Oh, my heart filled up with joy and pain when I was in the classroom. Sure I had a life and another purpose that superseded being a teacher and it was being a wife. Eventually, becoming a mom interfered as well. Yet, what I am talking about is that purpose that somewhere inside of you … you just know you are meant to be there in that place. That is how I felt about teaching. Well, shoot when my babies started I arriving I knew I was supposed to be home with them, but what I wasn’t prepared for what that sense of purpose was gone.

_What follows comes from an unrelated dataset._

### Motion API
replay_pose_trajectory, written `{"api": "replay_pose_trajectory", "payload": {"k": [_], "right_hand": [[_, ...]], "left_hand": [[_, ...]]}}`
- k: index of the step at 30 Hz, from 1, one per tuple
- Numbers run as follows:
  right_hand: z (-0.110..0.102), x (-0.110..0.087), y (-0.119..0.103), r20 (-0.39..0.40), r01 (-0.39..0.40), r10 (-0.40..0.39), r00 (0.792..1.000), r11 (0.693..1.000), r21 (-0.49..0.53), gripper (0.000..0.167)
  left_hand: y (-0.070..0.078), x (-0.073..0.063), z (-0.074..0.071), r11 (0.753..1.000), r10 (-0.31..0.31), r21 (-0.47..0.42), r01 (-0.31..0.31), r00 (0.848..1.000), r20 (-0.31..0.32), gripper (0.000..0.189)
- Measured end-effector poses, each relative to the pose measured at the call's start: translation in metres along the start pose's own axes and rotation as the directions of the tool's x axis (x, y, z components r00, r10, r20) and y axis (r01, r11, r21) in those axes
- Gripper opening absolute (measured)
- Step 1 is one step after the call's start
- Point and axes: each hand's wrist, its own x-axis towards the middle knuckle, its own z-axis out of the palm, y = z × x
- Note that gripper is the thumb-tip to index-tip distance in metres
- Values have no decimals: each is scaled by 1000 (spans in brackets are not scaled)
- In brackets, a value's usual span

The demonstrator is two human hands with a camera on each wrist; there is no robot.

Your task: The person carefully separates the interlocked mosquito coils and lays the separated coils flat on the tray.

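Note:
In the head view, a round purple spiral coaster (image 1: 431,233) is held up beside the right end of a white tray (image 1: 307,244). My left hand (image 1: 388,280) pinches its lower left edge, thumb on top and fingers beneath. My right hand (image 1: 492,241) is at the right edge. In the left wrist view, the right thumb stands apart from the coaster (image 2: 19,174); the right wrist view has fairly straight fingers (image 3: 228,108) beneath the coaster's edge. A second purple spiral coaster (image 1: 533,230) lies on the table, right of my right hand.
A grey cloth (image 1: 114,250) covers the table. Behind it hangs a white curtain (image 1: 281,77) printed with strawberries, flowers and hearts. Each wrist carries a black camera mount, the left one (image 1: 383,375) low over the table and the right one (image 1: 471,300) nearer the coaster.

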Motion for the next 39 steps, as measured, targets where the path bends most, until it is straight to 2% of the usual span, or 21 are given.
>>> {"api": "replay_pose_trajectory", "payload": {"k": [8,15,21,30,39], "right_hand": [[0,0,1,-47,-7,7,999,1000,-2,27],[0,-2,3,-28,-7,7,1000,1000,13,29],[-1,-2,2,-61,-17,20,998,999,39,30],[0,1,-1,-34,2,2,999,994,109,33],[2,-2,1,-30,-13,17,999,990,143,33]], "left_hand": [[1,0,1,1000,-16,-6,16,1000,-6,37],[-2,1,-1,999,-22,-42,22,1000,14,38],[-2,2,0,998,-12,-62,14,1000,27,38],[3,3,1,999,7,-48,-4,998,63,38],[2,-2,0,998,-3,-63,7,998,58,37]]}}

That feeling I felt when I was teaching … was … well gone.

I know…I know some of you are thinking “Well, you are a Mom now THAT is your purpose!” I am here to tell you that my head and my heart KNEW God wanted me home, but something in my being wasn’t grasping the idea that being a Mom was a purpose. Maybe I am slow. I remember PLEADING with God to show me my purpose.

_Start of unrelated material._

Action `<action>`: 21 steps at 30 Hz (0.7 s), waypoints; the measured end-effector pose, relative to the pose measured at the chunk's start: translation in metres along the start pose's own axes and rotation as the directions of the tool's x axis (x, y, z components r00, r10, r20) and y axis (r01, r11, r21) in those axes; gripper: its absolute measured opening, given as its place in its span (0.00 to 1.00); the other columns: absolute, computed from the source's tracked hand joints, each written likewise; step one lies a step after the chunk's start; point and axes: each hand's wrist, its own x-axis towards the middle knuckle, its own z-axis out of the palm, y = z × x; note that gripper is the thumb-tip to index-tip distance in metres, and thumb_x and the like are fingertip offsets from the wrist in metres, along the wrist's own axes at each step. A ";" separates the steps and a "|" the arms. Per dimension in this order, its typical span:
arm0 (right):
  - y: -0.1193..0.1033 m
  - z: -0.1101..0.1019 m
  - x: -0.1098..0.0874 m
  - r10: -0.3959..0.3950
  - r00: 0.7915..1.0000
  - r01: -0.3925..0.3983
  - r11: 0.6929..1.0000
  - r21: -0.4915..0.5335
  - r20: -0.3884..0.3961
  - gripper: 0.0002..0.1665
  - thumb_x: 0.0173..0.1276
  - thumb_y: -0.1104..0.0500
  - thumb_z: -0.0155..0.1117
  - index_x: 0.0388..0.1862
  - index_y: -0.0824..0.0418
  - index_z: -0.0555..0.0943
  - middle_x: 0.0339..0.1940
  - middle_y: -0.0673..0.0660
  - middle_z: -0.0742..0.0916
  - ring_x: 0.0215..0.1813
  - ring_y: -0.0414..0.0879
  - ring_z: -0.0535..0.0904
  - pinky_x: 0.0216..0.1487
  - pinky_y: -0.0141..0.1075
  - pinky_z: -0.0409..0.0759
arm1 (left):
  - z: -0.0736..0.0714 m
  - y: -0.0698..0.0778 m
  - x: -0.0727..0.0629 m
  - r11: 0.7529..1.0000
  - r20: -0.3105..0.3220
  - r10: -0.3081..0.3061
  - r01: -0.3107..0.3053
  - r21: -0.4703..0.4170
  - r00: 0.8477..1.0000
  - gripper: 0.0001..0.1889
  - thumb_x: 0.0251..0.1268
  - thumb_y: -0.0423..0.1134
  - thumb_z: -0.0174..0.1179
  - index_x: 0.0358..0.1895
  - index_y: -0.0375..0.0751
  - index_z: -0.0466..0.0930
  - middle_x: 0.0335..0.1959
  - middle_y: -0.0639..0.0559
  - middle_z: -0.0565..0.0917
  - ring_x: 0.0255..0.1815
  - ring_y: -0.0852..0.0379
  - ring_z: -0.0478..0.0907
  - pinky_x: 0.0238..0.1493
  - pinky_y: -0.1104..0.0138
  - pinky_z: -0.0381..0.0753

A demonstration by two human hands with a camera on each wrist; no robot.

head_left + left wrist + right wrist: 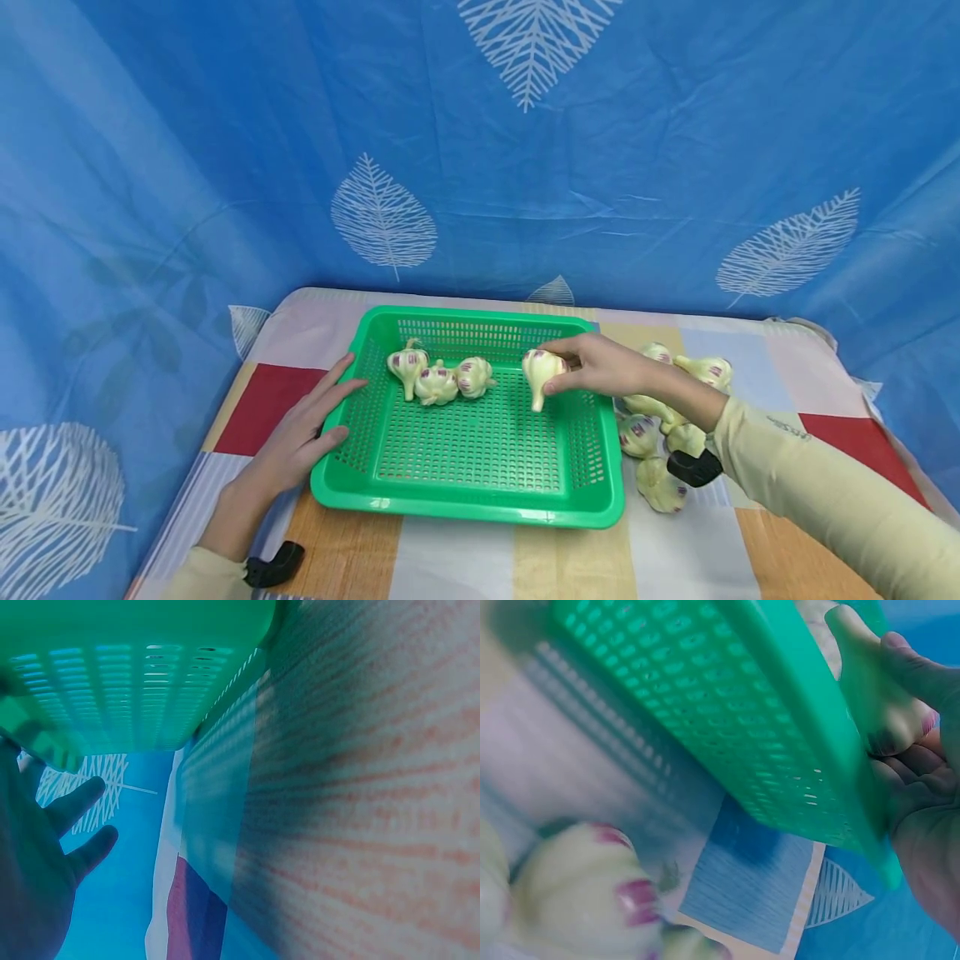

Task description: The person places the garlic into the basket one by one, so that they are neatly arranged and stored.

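Observation:
A green plastic basket with slotted walls stands on the cloth-covered table. Three garlic bulbs lie together in its far left part. Over the right side of the basket, my right hand holds another garlic bulb between thumb and fingers, its stem pointing down toward me. The right wrist view shows this held bulb beside the basket rim. My left hand is at the basket's left rim with its fingers extended. In the left wrist view, the left fingers are spread beside the basket wall.
Several more garlic bulbs lie in a pile just right of the basket, partly under my right forearm. A patchwork cloth covers the table. Behind and to the sides hangs a blue curtain with white leaf prints.

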 end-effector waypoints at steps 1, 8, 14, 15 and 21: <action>-0.001 -0.001 0.003 -0.002 1.000 0.003 1.000 -0.013 0.018 0.38 0.69 0.48 0.70 0.71 0.67 0.73 0.35 0.47 0.85 0.30 0.42 0.75 0.35 0.37 0.75 | 0.000 0.000 0.000 1.000 0.001 0.000 0.000 -0.002 1.000 0.35 0.61 0.37 0.62 0.74 0.44 0.67 0.82 0.50 0.50 0.78 0.45 0.54 0.55 0.37 0.76; -0.003 0.001 0.022 -0.002 0.994 0.012 0.996 -0.090 0.109 0.38 0.69 0.48 0.69 0.69 0.69 0.73 0.31 0.46 0.83 0.27 0.40 0.72 0.32 0.35 0.72 | 0.001 0.001 0.000 1.000 0.006 -0.007 0.007 -0.020 1.000 0.34 0.63 0.37 0.61 0.75 0.45 0.66 0.83 0.51 0.50 0.78 0.48 0.53 0.57 0.37 0.74; 0.000 0.006 0.041 0.000 0.990 0.019 0.991 -0.131 0.144 0.30 0.69 0.50 0.70 0.63 0.66 0.79 0.33 0.46 0.84 0.28 0.40 0.74 0.32 0.35 0.73 | 0.001 0.001 -0.001 1.000 0.003 -0.014 0.014 -0.020 1.000 0.34 0.62 0.37 0.60 0.74 0.43 0.67 0.82 0.51 0.50 0.78 0.47 0.54 0.56 0.37 0.74; 0.001 0.007 0.044 0.005 0.989 0.015 0.991 -0.131 0.150 0.30 0.69 0.51 0.71 0.63 0.66 0.79 0.34 0.46 0.84 0.29 0.40 0.74 0.32 0.35 0.74 | 0.001 0.001 -0.001 1.000 0.002 -0.015 0.015 -0.017 1.000 0.34 0.62 0.37 0.61 0.74 0.43 0.67 0.82 0.51 0.51 0.78 0.47 0.54 0.56 0.37 0.75; 0.002 0.013 0.056 0.020 0.984 0.006 0.990 -0.143 0.179 0.27 0.69 0.51 0.71 0.59 0.67 0.80 0.32 0.48 0.83 0.27 0.40 0.73 0.30 0.34 0.72 | 0.001 0.001 0.000 1.000 -0.002 -0.018 0.018 0.004 1.000 0.35 0.61 0.37 0.62 0.74 0.44 0.67 0.82 0.50 0.51 0.77 0.45 0.55 0.53 0.41 0.79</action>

Lord please show me what my purpose is here! Help me! I am feeling so misplaced, lost, confused, inadequate, I can do more than this,  … 

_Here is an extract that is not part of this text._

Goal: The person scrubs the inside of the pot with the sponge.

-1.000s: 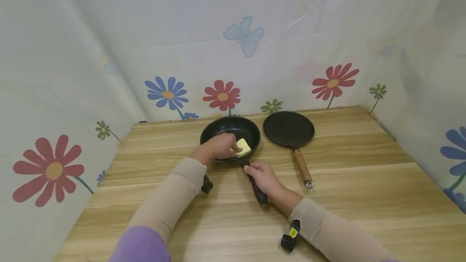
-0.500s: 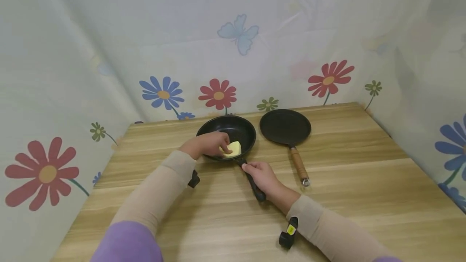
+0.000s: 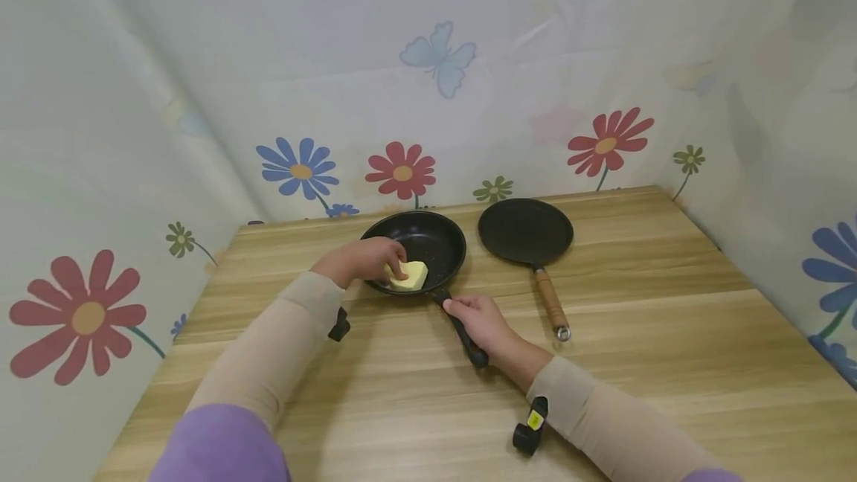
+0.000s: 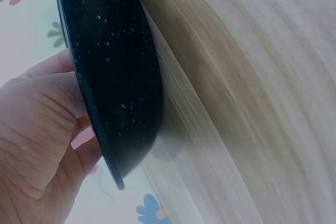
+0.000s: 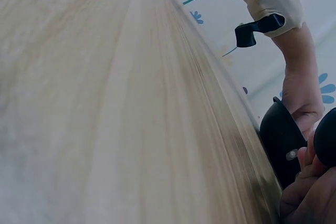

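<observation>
A black frying pan (image 3: 438,240) with pale speckles is on the wooden table in the head view. My right hand (image 3: 480,324) grips its black handle (image 3: 469,344), thumb along the top near the pan end. Inside the pan, at the near left of its base, my left hand (image 3: 367,259) pinches a pale yellow sponge (image 3: 413,277) and presses it down. In the left wrist view the pan's speckled outer wall (image 4: 113,66) hides the sponge and the fingertips. The right wrist view catches the right hand (image 5: 310,198) round the handle, beside the pan's dark side (image 5: 281,135).
A flat black griddle pan (image 3: 525,231) with a wooden handle (image 3: 550,303) lies just right of the frying pan. The wooden table (image 3: 636,363) meets a flower-printed cloth (image 3: 335,95) at its back and sides.
My left hand has slid the sponge leftward across the pan, from near the handle to the near left. The right hand keeps its grip on the handle. The head view has shifted slightly.
</observation>
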Action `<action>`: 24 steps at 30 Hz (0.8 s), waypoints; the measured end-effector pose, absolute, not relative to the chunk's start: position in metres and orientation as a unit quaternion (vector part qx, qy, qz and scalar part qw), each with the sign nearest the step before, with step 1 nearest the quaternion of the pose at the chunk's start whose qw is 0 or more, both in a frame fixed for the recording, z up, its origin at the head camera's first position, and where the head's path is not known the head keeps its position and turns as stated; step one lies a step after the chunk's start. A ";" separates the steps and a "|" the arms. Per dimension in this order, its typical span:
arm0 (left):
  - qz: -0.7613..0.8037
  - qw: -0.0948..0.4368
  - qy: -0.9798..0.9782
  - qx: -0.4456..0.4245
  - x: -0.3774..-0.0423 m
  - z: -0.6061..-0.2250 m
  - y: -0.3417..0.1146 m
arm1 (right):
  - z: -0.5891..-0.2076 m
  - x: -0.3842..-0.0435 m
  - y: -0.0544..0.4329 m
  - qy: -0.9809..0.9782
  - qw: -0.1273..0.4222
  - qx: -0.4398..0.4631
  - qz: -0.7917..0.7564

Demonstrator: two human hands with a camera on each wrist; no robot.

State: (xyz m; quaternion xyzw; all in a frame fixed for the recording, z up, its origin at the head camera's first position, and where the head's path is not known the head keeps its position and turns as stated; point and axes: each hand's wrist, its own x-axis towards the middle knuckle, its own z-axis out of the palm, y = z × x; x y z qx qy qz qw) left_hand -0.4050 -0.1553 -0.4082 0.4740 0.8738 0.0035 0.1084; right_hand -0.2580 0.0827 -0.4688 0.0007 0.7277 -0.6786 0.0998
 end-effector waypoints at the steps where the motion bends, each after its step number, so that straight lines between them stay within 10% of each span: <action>1: 0.003 0.107 0.873 0.476 -0.406 -0.408 -0.157 | -0.469 -0.258 0.083 0.726 0.102 -0.001 -0.680; 24: 0.057 0.072 0.915 0.393 -0.396 -0.420 -0.153 | -0.458 -0.253 0.084 0.722 0.128 -0.013 -0.680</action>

I recall within days of finally truly PLEADING with Him that I was at my computer and the radio was on Family Life Radio when this song came on about a busy Mom and all the seemingly mundane things we do … and … well … I sat there and cried as I heard him say it matters. Then shortly after that hearing the words “God could have chosen anyone to be their Mom, but He didn’t … He chose you!” THIS….THIS was the beginning of me seeing His plan for me.

See it isn’t as much about feeling purpose as it is rather about allowing Him to work each day through you to achieve purpose. 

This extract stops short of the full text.